§ **Task directions**
Find how many lines in the entries below carry the word "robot" and answer with only that figure.

**** The input

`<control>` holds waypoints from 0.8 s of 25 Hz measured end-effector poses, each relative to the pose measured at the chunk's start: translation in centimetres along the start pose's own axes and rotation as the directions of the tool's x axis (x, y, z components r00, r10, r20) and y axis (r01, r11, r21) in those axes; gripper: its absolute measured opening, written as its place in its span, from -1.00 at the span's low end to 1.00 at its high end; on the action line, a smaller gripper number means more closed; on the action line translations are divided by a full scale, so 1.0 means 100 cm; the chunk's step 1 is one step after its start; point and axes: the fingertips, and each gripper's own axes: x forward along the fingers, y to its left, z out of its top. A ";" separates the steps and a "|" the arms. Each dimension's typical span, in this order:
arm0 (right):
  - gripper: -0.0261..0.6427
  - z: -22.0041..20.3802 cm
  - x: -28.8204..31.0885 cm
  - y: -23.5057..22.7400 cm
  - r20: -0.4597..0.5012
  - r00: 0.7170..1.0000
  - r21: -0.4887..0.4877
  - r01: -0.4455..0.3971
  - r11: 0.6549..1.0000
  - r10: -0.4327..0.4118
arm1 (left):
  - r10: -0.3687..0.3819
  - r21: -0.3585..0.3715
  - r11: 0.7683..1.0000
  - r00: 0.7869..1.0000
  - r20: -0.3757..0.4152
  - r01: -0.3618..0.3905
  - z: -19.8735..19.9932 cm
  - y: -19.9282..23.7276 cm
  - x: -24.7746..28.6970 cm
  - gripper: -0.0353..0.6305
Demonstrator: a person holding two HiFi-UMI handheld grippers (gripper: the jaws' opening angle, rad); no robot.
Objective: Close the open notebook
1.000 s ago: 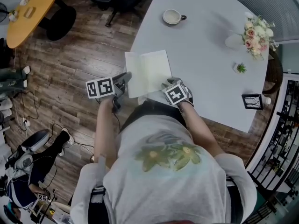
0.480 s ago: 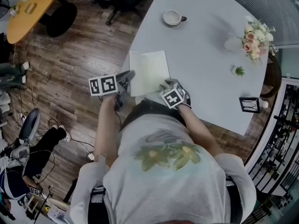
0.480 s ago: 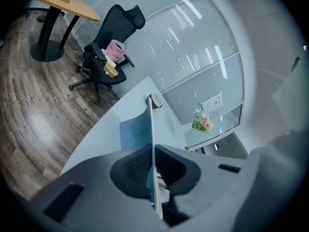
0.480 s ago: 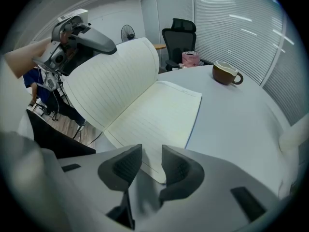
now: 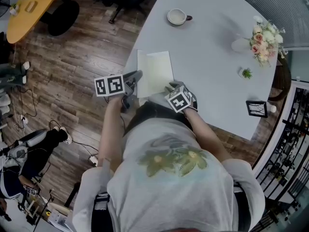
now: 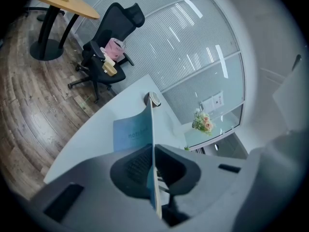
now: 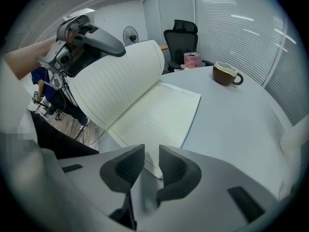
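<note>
My left tongs (image 6: 153, 164) clamp the notebook's (image 5: 159, 74) upright left cover; the flat page lies to their right. My right tongs (image 7: 150, 167), jaws just narrowing, grip nothing above its near corner.

Pinching the lifted left cover of the notebook (image 5: 154, 74) in the left gripper (image 5: 137, 76), jaws tight on it, forearm reaching forward. Pointing the right gripper (image 5: 170, 87) steeply down at the notebook's near edge, jaws just closed partway yet apart, pressing on nothing, elbow bent.
</note>
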 end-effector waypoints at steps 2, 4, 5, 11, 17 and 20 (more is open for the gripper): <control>-0.65 0.000 -0.001 -0.001 0.006 1.000 -0.003 0.001 1.000 -0.001 | 0.000 -0.004 1.000 1.000 0.000 0.000 0.000 -0.002 0.003 -0.82; -0.70 0.001 -0.003 -0.003 0.009 1.000 -0.005 -0.001 1.000 0.001 | 0.004 -0.006 1.000 1.000 0.000 -0.004 0.000 -0.004 0.006 -0.82; -0.73 0.001 -0.004 -0.003 0.009 1.000 -0.006 -0.006 1.000 0.006 | 0.006 -0.007 1.000 1.000 -0.001 -0.006 0.000 -0.005 0.007 -0.82; -0.84 -0.004 -0.006 0.001 -0.014 0.999 -0.027 -0.048 0.998 0.048 | 0.017 -0.016 1.000 1.000 -0.004 -0.017 -0.002 -0.009 0.015 -0.82; -0.86 -0.006 -0.010 0.006 -0.031 0.997 -0.044 -0.075 0.996 0.074 | 0.023 -0.019 1.000 1.000 -0.009 -0.023 -0.003 -0.012 0.022 -0.82; -0.86 -0.007 -0.013 0.004 -0.025 0.997 -0.039 -0.072 0.997 0.071 | 0.026 -0.021 0.999 1.000 -0.011 -0.026 -0.005 -0.014 0.028 -0.82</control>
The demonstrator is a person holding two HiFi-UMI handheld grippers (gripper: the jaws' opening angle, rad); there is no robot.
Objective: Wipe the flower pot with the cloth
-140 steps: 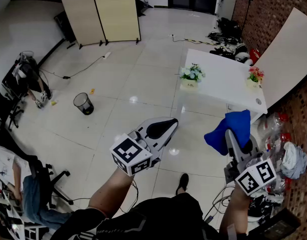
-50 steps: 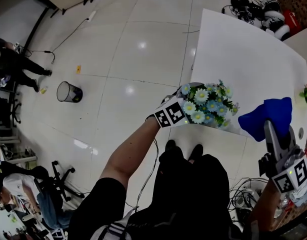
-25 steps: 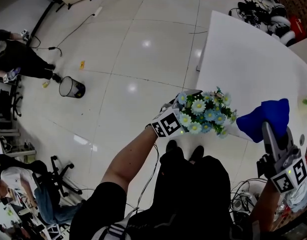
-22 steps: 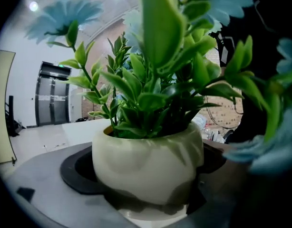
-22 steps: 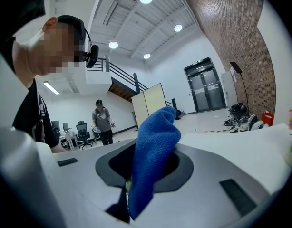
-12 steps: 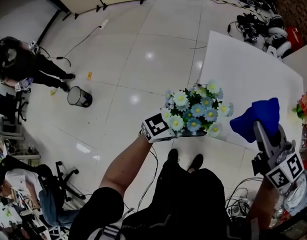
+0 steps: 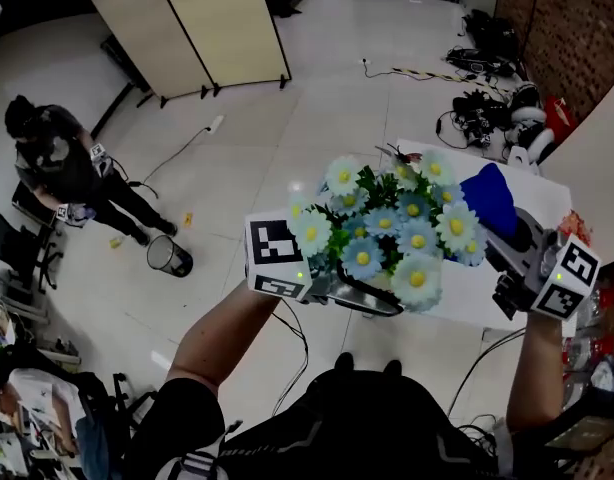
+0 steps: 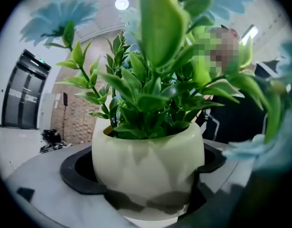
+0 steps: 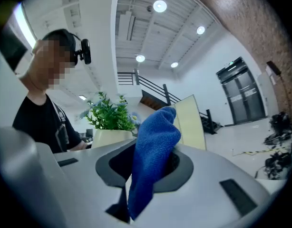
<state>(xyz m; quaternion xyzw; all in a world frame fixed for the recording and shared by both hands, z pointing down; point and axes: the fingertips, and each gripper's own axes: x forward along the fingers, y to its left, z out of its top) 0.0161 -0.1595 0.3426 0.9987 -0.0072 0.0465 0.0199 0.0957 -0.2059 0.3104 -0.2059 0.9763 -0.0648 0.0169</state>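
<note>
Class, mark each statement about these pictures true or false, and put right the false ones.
1. The left gripper is shut on the flower pot. True.
2. The right gripper holds a red cloth. False: the cloth is blue.
3. The flower pot stands on the white table. False: the left gripper holds it up, off the table.
4. A waste bin stands on the floor. True.
</note>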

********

§ **Response area**
2